In re K.W.

Froelich, Judge.

{¶ 1} Mother appeals from a judgment of the Montgomery County Court of Common Pleas, Juvenile Division, which found that it was in her daughter, KW.’s, best interest to grant permanent custody to Montgomery County Children Services (“MCCS”). The trial court had previously concluded that MCCS was not required to make reasonable efforts to reunify Mother and K.W. because three of Mother’s other children had been involuntarily placed in the permanent custody of the agency.

{¶ 2} R.C. 2151.419(A)(2)(e), by which MCCS was relieved of its usual burden to make reasonable efforts at reunification because Mother had other children who had been involuntarily placed in the permanent custody of the agency, is not unconstitutional on its face or as applied to Mother. MCCS was still required to prove, by clear and convincing evidence, that permanent custody was in the best interest of K.W., and the state did present sufficient evidence to support this finding. Mother consented, through her attorney, to the dependency findings in 2007; moreover, she waived her argument that this finding was improper by failing to file timely objections and to appeal from that decision, which was a final, appealable order. For these reasons, the judgment awarding permanent custody to MCCS will be affirmed.

I

{¶ 3} K.W. was born on February 27, 2007. On March 2, 2007, MCCS filed a complaint alleging that K.W. was a neglected and dependent child due to Mother’s mental-health issues and substance abuse, including her use of crack cocaine during her pregnancy, and Father’s drug use and lack of independent housing. The complaint also alleged that Mother had three other children who had been previously adjudicated dependent by the trial court and had been placed in the permanent custody of MCCS in 2006. On March 7, 2007, the complaint was amended to include an additional allegation that K.W. was neglected and dependent because Mother had not received adequate prenatal care. The magistrate granted interim temporary custody to MCCS.

{¶ 4} On May 9, 2007, the trial court conducted a hearing on the allegation of dependency and neglect and on temporary custody of K.W. KW.’s father attended the hearing with his attorney. KW.’s mother had received notice of the hearing, but did not' attend; her attorney was present. The attorneys for both parents stated that the parents would agree to a finding of dependency if the state dropped the allegation of neglect. Father also agreed to place K.W. in the temporary custody of MCCS. Mother’s attorney stated that based on her conversations with Mother, she (the attorney) could agree to the dependency *633finding but could not agree to temporary custody on Mother’s behalf. Thus, the state presented evidence related only to Mother on the issue of temporary custody.

{¶ 5} The state’s evidence at the hearing established that no appropriate relatives had been identified who could care for K.W. and that a case plan had been developed.
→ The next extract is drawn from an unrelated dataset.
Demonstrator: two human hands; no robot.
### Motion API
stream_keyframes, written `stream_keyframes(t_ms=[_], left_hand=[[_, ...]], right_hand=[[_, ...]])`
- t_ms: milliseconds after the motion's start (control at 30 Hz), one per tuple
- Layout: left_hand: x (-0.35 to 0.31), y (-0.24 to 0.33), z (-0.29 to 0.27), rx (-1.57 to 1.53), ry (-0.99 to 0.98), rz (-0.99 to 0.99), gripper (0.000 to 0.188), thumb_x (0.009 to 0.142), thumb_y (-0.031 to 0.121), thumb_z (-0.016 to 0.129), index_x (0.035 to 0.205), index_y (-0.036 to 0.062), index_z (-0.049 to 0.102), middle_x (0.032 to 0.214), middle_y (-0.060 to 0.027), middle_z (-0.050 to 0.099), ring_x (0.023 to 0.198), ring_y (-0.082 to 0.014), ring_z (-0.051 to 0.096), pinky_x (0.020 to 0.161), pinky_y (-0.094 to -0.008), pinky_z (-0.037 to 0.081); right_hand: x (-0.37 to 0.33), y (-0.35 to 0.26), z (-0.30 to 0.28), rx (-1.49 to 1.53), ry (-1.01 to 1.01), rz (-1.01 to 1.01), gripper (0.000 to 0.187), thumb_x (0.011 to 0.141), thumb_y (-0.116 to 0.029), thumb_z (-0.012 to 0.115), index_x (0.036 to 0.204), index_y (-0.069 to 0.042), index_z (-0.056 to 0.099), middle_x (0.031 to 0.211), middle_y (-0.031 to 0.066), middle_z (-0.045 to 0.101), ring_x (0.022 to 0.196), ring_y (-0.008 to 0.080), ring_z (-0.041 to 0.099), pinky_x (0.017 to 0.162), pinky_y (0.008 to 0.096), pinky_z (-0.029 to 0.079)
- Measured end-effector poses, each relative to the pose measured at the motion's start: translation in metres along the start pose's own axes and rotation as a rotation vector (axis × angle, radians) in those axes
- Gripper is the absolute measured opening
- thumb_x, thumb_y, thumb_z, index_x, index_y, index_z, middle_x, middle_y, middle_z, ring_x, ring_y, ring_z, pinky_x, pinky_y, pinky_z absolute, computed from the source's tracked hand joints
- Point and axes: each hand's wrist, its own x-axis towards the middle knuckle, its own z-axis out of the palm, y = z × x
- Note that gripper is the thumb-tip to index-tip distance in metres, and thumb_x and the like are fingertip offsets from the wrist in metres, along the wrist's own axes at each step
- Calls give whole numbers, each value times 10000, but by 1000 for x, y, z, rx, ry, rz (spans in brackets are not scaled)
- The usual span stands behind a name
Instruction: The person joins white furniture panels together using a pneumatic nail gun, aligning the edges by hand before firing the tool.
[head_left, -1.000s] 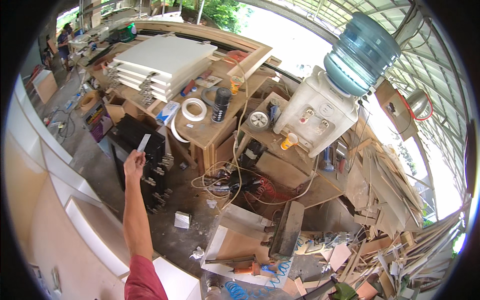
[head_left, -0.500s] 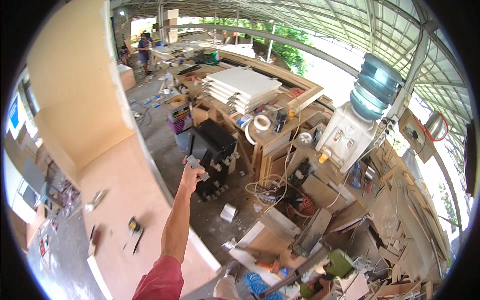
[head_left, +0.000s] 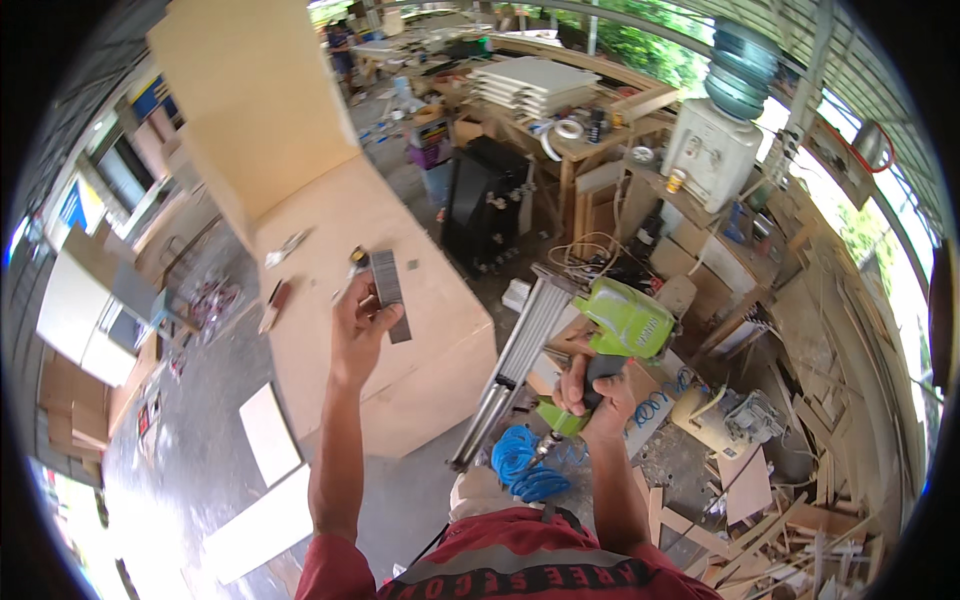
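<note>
My left hand [head_left: 358,328] is closed on a flat grey strip of collated nails [head_left: 386,278], pinched between thumb and fingers and held upright above the pale plywood cabinet [head_left: 440,300]. My right hand [head_left: 606,398] wraps round the black grip of a green nail gun [head_left: 630,318]. The gun's silver magazine [head_left: 522,345] slants down toward my body, with a narrower rail sticking out at its lower end. The nail strip is apart from the gun. A coiled blue air hose [head_left: 520,465] hangs below the gun, near my legs.
On the cabinet lie a tape measure [head_left: 359,257] and a reddish-brown block-like tool [head_left: 275,305]. Black stacked panels [head_left: 485,195] stand beyond it. A water dispenser [head_left: 708,150] is at right, with an air compressor [head_left: 735,420] and wood offcuts below.
My left hand has drawn back from the black panels with the nail strip. The nail gun has come up into view in my right hand. The view has turned leftward and down.
</note>
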Motion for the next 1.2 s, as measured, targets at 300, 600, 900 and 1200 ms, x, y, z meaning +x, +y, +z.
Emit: stream_keyframes(t_ms=[300, 600, 900, 1200], left_hand=[[-213, 115, -79, 575, 249, 303, 353, 861, -47, 691, 1203, -63, 608, 918, -173, 663, 787, -240, 635, 717, -340, 507], [-444, 148, -206, 921, 332, -110, 443, 899, -7, 600, 1338, 24, 550, 1090, -193, 661, 949, -389, 672, 808, -467, 531], [-606, 182, -315, 942, 834, -314, 395, 842, -16, 651, 1233, 30, 617, 813, -127, 693, 697, -211, 700, 668, -355, 531], [-669, 162, -386, 1142, 1109, -368, 386, 771, 32, 682, 1153, 24, 621, 699, -115, 673, 612, -245, 662, 626, -384, 514]], right_hand=[[-66, 147, 124, 317, -272, 397, 560, 869, -150, 572, 1371, 77, 473, 717, 112, 577, 511, 163, 497, 548, 354, 427], [-207, 299, 264, 188, -236, 766, 545, 809, -192, 573, 1285, 67, 513, 720, 111, 576, 504, 173, 478, 543, 366, 440], [-344, 417, 363, 176, -243, 1169, 315, 801, -287, 530, 765, 20, 593, 616, 108, 524, 522, 208, 459, 588, 359, 439], [-413, 493, 424, 124, -315, 1336, 277, 830, -235, 506, 745, 22, 567, 604, 131, 510, 542, 240, 486, 620, 397, 469]])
With respect to Mother, the case-plan objectives were to obtain income and housing; to get mental health, drug, alcohol, and parenting assessments; to follow the recommendations that resulted from the assessments; and to maintain visitation with K.W. By the hearing on temporary custody, Mother had completed some of the assessments and had completed some applications for housing and employment, but she had not fully addressed the mental-health, substance-abuse, housing, and income issues. The guardian ad litem recommended that the court grant temporary custody to MCCS. On March 14, 2007, the magistrate awarded temporary custody of K.W. to MCCS. Mother did not file objections to the magistrate’s decision.

{¶ 6} On October 15, 2007, the state filed a motion, pursuant to R.C. 2151.419(A)(2), to bypass the statutory requirement that MCCS make “reasonable efforts to return this child to the child’s home with her Mother,” on the basis that Mother had had her parental rights involuntarily terminated with respect to one or more other children. On October 31, 2007, the state filed a motion for permanent custody of K.W.
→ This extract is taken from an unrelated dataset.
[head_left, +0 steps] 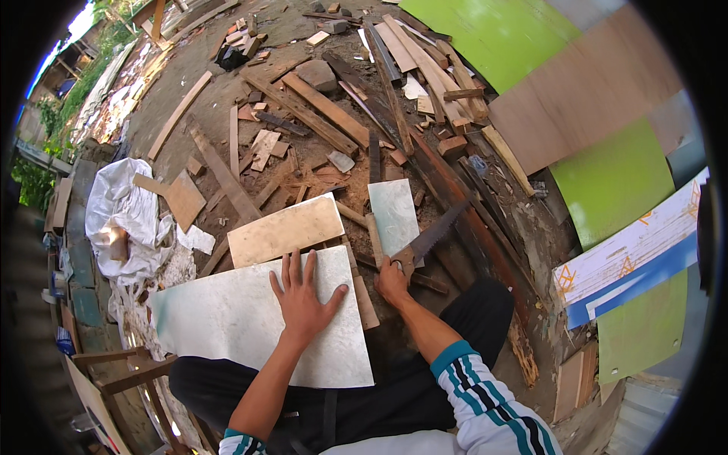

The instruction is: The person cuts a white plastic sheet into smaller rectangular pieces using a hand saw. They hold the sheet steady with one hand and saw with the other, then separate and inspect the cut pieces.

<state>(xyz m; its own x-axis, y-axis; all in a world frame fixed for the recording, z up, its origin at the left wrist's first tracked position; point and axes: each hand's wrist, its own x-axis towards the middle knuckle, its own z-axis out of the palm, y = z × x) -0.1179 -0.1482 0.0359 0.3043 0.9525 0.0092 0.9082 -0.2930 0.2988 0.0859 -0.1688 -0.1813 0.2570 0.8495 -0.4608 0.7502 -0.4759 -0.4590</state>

{¶ 7} On December 4, 2007, the magistrate held a hearing on the motion to bypass reunification efforts. Mother and Father were present with counsel. The state presented the caseworker’s testimony that Mother had three other children who had been involuntarily removed from her custody. The same caseworker presented the judgment entries granting permanent custody in those three cases. Mother’s only response to the state’s evidence was to argue that the state had not met its burden to show that Mother was the same person involved in the prior cases. The magistrate in K.W.’s case had presided over the siblings’ cases and, when presented with the judgment entries, the magistrate indicated that he remembered Mother and those cases. At the end of the hearing, the magistrate ordered Mother and Father to be tested for drugs. Both tested positive for cocaine and marijuana.

{¶ 8} On January 31, 2008, the magistrate filed a decision granting the motion to bypass reunification efforts, which concluded that pursuant to R.C. 2151.011(C) and 2151.419(A)(2)(e), MCCS was “not required to make reasonable efforts to eliminate the continued removal of the child from the child’s home with the parent and return the child to the home.” The trial court adopted the decision the same day. Neither Mother nor Father filed objections.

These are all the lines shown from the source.